Victorian election 2014

Box Hill

Margin: Liberal 9.4%
Region: Eastern Metropolitan
Federal: Chisholm (46%)/Deakin (31%)/Kooyong (23%)

Candidates in ballot paper order



Australian Christians

Labor (bottom)



Liberal (top)




RESULTS MAP: Two-party preferred booth results from 2010 state election showing Liberal majority in blue and Labor in red. New boundaries in thicker blue lines, old ones in thinner red lines. Boundary data courtesy of Ben Raue of The Tally Room.

PAST RESULTS: Break at 1999 represents effect of the subsequent redistribution.

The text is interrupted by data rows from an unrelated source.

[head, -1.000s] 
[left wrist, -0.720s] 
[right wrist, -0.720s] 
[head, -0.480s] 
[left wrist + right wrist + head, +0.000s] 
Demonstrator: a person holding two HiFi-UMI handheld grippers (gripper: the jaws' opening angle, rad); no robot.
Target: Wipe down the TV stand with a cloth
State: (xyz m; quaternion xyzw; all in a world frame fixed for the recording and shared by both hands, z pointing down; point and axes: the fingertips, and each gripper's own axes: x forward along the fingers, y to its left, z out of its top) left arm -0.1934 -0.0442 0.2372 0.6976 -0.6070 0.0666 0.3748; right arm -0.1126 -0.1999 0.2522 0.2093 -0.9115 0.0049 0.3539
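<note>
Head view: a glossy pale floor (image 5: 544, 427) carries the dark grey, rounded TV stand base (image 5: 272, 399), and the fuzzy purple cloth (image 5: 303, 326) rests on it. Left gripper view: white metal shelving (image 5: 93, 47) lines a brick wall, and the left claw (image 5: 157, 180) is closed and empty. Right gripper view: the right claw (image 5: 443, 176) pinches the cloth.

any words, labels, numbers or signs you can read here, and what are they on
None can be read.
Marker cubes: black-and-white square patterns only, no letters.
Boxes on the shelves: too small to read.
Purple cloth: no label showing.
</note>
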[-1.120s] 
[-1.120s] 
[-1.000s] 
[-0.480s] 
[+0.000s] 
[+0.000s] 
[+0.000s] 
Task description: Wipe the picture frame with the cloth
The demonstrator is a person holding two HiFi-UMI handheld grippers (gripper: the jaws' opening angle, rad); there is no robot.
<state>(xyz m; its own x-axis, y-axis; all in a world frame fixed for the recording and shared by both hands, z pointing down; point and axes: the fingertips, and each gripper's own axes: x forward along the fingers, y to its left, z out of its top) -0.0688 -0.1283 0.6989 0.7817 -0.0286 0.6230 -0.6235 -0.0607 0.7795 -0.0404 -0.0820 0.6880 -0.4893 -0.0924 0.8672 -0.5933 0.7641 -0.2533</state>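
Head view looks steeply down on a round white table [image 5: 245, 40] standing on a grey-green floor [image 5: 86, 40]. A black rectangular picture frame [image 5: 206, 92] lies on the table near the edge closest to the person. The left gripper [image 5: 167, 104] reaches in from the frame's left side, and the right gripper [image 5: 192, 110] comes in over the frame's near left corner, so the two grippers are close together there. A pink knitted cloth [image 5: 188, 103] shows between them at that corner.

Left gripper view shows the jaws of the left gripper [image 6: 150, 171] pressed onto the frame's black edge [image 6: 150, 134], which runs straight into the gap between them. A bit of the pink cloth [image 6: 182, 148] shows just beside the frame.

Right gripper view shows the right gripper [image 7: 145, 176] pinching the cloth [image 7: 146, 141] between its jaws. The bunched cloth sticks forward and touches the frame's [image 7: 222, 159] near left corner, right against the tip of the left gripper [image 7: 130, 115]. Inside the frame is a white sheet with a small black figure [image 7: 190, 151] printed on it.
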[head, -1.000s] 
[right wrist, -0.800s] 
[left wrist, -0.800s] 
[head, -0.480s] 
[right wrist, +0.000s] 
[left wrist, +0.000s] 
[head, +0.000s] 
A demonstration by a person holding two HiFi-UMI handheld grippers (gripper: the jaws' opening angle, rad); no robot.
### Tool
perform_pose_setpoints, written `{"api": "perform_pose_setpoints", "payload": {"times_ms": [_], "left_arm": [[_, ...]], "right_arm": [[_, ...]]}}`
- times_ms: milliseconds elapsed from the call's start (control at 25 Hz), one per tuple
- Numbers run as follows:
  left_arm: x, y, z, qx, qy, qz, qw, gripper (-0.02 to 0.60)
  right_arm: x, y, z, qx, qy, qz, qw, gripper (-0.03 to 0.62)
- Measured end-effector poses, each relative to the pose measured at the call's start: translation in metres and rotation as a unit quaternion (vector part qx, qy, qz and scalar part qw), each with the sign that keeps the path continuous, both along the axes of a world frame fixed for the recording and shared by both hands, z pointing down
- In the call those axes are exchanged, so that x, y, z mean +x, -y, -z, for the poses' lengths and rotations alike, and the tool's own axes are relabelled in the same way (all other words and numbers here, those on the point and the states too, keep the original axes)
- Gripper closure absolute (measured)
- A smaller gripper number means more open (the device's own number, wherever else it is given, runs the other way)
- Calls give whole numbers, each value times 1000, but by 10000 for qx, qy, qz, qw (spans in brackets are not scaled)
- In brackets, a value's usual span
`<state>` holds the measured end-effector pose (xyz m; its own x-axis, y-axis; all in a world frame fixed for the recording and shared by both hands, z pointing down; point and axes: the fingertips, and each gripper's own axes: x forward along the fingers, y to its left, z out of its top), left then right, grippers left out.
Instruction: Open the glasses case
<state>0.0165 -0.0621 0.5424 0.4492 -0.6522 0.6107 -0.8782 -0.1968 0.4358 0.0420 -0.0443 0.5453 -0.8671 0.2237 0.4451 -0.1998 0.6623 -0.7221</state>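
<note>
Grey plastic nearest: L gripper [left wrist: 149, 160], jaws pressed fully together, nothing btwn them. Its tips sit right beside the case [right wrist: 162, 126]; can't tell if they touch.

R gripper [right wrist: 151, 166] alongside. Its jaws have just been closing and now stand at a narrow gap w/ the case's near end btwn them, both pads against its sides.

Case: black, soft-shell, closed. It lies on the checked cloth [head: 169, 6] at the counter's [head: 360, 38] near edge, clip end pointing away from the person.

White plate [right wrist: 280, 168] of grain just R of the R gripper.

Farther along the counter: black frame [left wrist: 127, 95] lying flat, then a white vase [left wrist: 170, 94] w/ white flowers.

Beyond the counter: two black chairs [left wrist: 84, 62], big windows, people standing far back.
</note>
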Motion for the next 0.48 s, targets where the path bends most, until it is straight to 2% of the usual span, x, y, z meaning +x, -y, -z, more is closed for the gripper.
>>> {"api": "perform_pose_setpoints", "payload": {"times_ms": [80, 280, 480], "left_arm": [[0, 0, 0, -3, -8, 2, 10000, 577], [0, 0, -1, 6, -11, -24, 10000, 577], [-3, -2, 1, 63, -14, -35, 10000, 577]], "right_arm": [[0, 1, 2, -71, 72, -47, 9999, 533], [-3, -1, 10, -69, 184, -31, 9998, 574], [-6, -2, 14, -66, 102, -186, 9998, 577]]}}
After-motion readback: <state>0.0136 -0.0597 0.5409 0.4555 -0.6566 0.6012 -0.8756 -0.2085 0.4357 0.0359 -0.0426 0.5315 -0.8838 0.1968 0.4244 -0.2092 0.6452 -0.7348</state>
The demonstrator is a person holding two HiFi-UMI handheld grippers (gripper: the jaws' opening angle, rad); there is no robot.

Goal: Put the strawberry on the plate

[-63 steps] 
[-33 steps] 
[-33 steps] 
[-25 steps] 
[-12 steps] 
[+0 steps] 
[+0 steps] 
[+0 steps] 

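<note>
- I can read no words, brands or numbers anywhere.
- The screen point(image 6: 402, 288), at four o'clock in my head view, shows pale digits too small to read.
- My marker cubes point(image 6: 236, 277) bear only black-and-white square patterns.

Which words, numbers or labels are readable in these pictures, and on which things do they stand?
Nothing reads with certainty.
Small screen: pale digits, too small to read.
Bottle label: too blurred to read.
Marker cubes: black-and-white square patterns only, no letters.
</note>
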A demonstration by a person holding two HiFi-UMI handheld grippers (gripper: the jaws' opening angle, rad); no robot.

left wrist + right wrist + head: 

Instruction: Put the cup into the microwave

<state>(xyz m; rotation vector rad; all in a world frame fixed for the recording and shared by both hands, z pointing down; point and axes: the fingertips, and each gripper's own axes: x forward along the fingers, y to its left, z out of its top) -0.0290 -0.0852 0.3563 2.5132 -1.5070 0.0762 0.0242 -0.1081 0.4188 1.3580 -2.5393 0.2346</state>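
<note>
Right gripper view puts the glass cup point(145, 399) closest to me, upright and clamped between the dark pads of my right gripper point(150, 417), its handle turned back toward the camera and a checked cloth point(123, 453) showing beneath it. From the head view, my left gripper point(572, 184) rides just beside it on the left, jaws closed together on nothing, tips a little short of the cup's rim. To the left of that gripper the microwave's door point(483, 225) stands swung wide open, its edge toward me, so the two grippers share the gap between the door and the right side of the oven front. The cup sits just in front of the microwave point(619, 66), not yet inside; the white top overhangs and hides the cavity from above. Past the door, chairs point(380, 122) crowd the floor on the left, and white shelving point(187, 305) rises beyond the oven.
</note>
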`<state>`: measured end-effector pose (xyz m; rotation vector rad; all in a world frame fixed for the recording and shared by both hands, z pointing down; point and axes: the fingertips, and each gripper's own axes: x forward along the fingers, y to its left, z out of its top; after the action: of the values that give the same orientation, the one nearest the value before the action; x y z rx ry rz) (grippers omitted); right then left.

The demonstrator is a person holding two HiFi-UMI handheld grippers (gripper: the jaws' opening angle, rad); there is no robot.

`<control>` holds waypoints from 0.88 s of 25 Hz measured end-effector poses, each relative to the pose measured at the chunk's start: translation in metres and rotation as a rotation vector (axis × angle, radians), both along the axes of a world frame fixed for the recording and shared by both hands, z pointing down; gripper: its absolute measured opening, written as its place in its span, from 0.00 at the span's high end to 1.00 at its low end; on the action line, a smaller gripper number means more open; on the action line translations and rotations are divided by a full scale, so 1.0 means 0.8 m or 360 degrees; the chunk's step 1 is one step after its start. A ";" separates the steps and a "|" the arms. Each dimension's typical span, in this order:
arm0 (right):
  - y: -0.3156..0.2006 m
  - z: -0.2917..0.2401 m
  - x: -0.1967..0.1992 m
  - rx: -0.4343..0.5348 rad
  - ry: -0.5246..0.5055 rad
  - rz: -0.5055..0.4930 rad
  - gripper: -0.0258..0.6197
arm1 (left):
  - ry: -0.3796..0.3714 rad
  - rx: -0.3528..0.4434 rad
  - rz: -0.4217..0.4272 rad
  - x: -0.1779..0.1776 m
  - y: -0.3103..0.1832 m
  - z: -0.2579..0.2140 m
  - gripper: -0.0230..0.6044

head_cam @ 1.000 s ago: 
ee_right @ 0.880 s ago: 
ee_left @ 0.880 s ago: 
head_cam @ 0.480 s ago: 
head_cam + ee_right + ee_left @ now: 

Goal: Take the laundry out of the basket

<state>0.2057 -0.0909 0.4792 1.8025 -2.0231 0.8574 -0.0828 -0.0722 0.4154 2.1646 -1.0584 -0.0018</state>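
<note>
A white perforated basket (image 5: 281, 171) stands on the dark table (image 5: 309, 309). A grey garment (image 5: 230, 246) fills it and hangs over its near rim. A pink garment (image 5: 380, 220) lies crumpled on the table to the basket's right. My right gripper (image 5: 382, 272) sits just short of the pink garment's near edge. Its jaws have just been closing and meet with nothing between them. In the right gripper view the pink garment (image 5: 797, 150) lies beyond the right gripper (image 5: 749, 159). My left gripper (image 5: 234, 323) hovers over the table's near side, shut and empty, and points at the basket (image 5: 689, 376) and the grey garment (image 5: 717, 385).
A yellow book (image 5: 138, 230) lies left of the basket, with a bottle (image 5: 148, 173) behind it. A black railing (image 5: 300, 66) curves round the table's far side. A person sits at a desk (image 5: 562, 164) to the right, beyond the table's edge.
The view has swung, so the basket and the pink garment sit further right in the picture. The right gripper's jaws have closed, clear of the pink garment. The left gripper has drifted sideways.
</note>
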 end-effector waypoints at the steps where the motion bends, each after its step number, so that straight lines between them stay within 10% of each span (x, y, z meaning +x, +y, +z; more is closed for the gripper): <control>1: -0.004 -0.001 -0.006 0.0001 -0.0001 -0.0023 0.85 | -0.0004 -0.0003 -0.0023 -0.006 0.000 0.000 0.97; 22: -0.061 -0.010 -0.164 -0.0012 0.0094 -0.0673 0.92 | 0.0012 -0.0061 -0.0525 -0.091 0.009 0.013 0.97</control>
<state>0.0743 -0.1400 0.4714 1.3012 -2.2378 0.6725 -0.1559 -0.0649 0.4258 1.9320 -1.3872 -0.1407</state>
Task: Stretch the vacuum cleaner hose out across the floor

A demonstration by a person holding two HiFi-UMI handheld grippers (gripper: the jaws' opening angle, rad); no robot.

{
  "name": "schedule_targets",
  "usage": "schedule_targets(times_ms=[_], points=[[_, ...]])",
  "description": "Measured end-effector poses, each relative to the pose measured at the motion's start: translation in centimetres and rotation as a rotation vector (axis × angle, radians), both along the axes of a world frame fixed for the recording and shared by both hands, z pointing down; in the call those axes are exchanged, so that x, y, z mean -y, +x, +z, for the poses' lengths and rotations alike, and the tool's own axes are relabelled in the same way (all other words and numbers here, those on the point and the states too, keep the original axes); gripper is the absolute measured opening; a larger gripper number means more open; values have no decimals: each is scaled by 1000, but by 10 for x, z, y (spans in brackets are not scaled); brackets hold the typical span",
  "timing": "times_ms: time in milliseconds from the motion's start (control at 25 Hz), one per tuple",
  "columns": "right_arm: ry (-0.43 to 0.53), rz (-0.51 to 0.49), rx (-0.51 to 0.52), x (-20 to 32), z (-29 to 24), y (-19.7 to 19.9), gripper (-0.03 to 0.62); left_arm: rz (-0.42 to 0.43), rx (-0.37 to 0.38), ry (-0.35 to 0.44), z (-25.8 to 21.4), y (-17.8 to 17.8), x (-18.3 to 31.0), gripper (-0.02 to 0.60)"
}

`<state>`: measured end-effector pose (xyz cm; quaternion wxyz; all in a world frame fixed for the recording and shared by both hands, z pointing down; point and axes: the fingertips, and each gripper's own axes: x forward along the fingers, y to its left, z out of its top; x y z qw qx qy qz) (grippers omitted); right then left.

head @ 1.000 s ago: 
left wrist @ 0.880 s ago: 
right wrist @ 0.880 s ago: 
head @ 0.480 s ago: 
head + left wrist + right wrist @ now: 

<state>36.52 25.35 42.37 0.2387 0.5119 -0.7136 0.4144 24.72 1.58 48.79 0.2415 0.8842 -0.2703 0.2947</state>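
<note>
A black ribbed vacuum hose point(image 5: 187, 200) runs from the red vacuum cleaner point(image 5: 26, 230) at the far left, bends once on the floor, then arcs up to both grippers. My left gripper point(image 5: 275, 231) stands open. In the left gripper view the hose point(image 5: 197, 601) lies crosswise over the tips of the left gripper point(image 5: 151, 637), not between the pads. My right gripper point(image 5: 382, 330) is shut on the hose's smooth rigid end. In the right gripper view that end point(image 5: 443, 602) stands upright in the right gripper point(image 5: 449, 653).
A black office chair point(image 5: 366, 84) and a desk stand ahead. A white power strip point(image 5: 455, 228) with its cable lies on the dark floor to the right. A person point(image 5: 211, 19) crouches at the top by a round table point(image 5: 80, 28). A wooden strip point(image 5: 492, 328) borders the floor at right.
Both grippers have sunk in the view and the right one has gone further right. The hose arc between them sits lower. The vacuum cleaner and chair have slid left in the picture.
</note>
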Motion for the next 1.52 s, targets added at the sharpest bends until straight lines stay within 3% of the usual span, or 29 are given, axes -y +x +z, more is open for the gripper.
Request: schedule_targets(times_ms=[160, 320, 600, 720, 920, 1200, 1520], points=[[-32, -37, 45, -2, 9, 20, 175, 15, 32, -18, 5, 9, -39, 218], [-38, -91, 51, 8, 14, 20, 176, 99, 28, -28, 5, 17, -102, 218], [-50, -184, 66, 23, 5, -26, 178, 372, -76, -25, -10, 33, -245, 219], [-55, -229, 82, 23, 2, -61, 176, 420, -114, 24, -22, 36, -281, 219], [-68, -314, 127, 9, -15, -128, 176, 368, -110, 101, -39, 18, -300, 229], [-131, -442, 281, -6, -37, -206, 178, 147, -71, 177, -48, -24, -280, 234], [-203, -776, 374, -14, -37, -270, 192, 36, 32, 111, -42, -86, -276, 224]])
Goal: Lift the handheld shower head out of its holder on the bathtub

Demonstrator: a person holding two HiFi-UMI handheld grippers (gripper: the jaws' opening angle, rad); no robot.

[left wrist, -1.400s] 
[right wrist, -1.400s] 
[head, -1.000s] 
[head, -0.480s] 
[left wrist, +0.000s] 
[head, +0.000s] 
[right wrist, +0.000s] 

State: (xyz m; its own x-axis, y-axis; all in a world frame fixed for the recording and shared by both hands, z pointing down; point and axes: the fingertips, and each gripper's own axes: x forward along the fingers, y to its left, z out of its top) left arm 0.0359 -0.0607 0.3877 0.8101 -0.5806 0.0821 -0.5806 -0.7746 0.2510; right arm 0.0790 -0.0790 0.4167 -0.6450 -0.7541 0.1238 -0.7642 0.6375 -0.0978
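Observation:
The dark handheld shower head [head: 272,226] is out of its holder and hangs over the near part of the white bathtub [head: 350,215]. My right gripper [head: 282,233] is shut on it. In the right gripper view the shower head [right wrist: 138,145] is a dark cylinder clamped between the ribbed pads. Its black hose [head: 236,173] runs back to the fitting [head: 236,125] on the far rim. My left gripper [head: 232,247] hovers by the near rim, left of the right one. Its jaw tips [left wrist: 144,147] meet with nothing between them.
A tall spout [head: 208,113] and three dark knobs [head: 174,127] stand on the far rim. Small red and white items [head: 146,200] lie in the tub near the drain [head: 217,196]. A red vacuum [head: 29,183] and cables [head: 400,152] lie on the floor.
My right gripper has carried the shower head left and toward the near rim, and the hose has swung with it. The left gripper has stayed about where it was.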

DEMOGRAPHICS: Based on 2012 census. School Leavers is percentage of high school graduates divided by persons over 18. LOTE is number identified as speaking language other than English at home, divided by total population.

Located roughly 15 kilometres east of central Melbourne, Box Hill was once a bellwether seat but has drifted over time to the Liberals. The margin at the 2010 election blew out to 13.8%, but the redistribution has pared it back 4.4% through an eastward shift to fill the void created by the abolition of Mitcham. This adds approximately 14,000 voters in Blackburn, from which the electorate now extends westwards through Box Hill to eastern Balwyn and northern Surrey Hills. In the north-west, 6600 voters in the eastern part of Balwyn North have been transferred to Kew, while in the south-west 3000 voters in a part of Surrey Hills are shifted to Burwood.

Box Hill has existed as an electorate without interruption since 1945, in which time it has changed hands along with government in favour of the Liberals in 1955 and 1992, and Labor in 1982. Its bellwether status came to end when the swing at the 1999 election was limited to 2.7%, leaving the Liberals with enough of a buffer to survive with a 1.1% margin in the face of a 6.5% swing at the 2002 landslide. The Liberal hold was then secured with successive swings of 4.1% in 2006 and 4.4% in 2010.

The seat has been held for the Liberals since 1992 by Robert Clark, who first came to parliament in 1988 as member for the abolished seat of Balwyn. Noted as a social conservative, Clark served as a parliamentary secretary in the Kennett government and a front-bencher through the ensuing years of opposition, rising to Shadow Treasurer in September 2001. The role was briefly lost to Robert Dean following Robert Doyle’s leadership coup against Denis Napthine in August 2002, then returned to him when Dean was unable to contest the 2002 election because he had been removed from the electoral roll. Clark was reassigned to the Attorney-General portfolio after the election, and has retained it ever since. He further gained industrial relations in the reshuffle that followed Ted Baillieu’s departure in March 2013.